(Stored data entries)
------------------------------------------------------------

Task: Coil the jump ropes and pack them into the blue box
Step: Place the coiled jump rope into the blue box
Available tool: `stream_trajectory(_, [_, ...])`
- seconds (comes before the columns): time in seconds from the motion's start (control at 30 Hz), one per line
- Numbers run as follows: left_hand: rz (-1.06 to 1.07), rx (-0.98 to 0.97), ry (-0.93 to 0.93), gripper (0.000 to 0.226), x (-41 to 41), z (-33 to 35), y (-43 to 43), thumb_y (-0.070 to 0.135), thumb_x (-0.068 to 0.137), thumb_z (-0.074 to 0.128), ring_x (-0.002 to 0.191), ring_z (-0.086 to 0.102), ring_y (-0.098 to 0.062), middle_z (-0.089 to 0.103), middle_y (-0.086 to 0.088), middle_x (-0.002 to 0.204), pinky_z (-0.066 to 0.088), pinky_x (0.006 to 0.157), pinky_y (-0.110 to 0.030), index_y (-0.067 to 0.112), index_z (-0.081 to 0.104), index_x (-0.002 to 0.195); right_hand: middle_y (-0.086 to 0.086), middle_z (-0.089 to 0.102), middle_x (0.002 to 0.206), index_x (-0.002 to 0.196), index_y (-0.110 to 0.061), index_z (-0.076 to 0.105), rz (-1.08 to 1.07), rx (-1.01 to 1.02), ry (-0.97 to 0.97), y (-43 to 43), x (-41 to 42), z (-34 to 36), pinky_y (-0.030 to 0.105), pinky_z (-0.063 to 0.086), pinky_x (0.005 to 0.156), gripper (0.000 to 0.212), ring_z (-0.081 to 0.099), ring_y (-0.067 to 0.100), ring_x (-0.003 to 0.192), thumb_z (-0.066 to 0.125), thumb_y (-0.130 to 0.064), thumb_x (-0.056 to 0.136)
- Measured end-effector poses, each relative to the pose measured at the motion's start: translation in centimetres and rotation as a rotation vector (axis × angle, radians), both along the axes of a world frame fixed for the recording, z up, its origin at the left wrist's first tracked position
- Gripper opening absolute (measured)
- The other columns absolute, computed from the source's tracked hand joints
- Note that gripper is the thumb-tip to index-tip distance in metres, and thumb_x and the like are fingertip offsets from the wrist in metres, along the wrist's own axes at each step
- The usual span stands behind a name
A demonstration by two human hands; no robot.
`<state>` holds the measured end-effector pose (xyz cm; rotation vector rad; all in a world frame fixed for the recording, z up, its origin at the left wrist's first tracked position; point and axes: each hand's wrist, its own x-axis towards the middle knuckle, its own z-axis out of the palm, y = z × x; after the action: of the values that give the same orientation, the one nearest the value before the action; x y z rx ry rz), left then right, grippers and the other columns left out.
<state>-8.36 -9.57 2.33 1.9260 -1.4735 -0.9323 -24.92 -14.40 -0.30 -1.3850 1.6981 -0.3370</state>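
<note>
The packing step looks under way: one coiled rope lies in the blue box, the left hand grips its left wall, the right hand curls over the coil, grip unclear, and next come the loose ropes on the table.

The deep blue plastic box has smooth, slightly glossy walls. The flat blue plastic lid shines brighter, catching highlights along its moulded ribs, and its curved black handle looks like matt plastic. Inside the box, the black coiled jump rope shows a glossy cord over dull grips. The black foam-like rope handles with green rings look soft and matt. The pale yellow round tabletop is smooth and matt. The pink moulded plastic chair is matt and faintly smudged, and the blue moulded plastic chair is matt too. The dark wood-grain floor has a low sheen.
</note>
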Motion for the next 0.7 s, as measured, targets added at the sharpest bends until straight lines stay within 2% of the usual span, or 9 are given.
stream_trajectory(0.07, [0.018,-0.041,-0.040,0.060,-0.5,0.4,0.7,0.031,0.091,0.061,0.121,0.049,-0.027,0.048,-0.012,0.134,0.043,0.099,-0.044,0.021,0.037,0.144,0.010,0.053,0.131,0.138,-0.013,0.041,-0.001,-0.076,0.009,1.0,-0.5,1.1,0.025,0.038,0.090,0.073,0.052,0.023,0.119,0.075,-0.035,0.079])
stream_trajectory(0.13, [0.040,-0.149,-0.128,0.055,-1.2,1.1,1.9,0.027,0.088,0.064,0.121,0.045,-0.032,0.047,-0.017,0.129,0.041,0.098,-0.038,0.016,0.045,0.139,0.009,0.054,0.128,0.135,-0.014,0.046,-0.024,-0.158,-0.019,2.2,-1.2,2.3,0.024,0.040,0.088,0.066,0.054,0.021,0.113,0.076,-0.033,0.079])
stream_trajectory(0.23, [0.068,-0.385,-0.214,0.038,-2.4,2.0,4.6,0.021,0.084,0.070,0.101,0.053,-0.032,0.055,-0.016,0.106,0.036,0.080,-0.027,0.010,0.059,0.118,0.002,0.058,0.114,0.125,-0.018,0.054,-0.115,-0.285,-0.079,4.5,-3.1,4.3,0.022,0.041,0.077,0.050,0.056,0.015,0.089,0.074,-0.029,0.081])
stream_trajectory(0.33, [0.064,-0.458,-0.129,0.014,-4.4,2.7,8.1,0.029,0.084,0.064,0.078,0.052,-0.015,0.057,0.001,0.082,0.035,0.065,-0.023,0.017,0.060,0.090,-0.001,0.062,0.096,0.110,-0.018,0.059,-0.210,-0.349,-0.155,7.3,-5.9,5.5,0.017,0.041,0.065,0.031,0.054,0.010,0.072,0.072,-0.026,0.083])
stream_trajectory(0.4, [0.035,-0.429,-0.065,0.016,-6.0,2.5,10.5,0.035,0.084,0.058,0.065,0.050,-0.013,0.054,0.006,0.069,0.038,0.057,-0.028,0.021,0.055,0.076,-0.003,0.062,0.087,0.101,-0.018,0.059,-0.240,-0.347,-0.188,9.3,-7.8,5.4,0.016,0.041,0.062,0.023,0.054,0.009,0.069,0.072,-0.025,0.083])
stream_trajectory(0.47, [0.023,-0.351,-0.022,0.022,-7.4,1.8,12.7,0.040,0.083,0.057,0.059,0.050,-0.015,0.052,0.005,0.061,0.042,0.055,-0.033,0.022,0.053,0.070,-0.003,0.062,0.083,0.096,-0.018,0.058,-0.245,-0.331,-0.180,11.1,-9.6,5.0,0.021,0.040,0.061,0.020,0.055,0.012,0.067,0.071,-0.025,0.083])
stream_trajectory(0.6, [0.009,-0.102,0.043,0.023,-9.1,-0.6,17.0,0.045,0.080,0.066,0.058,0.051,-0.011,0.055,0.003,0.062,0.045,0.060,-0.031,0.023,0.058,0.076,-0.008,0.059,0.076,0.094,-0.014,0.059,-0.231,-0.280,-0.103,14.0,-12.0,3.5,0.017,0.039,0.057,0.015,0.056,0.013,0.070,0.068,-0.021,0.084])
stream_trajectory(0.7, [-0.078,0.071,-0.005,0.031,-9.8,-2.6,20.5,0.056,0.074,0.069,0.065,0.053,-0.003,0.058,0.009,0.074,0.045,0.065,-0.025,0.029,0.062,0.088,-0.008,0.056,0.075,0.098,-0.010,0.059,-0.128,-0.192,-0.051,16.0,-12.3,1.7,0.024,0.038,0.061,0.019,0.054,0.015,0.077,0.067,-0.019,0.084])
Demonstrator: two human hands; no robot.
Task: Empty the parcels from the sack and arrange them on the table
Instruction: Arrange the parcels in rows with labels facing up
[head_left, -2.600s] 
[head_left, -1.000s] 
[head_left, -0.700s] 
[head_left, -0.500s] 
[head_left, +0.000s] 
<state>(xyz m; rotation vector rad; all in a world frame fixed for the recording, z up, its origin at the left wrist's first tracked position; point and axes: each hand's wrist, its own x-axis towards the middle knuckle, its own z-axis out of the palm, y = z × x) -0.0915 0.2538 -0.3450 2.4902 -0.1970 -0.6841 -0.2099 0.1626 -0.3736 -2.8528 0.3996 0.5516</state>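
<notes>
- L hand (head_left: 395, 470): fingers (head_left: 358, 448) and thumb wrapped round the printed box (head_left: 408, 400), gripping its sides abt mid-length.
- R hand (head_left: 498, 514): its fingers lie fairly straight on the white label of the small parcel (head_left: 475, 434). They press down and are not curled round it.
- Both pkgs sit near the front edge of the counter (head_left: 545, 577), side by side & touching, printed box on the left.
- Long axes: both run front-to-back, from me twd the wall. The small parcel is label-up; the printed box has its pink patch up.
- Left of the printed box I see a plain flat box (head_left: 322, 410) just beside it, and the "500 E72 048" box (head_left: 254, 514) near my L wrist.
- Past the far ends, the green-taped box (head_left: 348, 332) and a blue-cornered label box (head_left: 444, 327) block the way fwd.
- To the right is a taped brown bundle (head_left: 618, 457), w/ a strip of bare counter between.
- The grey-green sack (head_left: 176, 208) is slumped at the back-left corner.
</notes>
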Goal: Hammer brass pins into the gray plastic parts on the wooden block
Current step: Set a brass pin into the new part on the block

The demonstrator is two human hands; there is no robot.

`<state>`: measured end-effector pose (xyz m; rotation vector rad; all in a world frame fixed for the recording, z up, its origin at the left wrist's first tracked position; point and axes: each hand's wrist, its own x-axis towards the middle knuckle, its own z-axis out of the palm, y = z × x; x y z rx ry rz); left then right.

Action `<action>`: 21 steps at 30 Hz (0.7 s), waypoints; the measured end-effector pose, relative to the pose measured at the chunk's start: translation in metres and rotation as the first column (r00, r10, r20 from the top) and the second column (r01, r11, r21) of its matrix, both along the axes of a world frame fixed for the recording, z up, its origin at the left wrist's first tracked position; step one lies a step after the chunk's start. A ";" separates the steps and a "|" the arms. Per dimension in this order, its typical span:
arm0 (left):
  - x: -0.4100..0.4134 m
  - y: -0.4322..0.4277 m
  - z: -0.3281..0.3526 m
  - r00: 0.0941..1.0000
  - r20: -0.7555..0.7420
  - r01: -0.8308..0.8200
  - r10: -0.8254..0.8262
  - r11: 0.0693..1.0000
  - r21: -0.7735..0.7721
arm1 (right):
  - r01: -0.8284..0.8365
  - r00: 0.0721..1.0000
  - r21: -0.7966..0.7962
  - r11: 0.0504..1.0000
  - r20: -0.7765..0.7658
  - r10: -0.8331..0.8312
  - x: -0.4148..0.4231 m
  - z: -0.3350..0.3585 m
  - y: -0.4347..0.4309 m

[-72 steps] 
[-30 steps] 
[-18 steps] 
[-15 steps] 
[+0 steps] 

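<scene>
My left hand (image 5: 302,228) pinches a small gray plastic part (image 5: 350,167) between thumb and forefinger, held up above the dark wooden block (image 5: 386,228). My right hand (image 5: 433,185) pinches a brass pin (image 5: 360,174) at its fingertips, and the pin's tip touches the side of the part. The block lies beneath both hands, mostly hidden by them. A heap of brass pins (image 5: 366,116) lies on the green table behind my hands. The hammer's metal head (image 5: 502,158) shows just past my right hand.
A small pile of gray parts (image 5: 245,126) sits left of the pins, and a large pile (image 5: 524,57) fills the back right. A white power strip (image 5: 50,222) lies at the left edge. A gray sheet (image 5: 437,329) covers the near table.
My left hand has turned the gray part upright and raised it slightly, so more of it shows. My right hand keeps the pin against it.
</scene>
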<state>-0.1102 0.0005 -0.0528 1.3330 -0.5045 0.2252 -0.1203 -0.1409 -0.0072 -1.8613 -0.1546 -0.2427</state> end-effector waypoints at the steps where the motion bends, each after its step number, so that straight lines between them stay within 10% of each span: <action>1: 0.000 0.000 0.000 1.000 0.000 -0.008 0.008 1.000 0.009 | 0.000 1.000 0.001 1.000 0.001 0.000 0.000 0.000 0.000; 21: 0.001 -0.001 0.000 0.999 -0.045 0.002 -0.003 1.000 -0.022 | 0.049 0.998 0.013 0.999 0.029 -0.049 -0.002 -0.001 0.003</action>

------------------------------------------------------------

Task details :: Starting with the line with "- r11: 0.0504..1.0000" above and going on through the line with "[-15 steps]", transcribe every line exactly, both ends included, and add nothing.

Exercise response ::
  - r11: 0.0504..1.0000
  - r20: -0.7765..0.7658
  - r10: -0.8331..0.8312
  - x: -0.4148..0.4231 m
  - z: -0.3350..0.3585 m
  - y: -0.4347..0.4309 m

[-72 steps] 
[-30 steps] 
[-18 steps] 
[-15 steps] 

No more output is given for this exercise.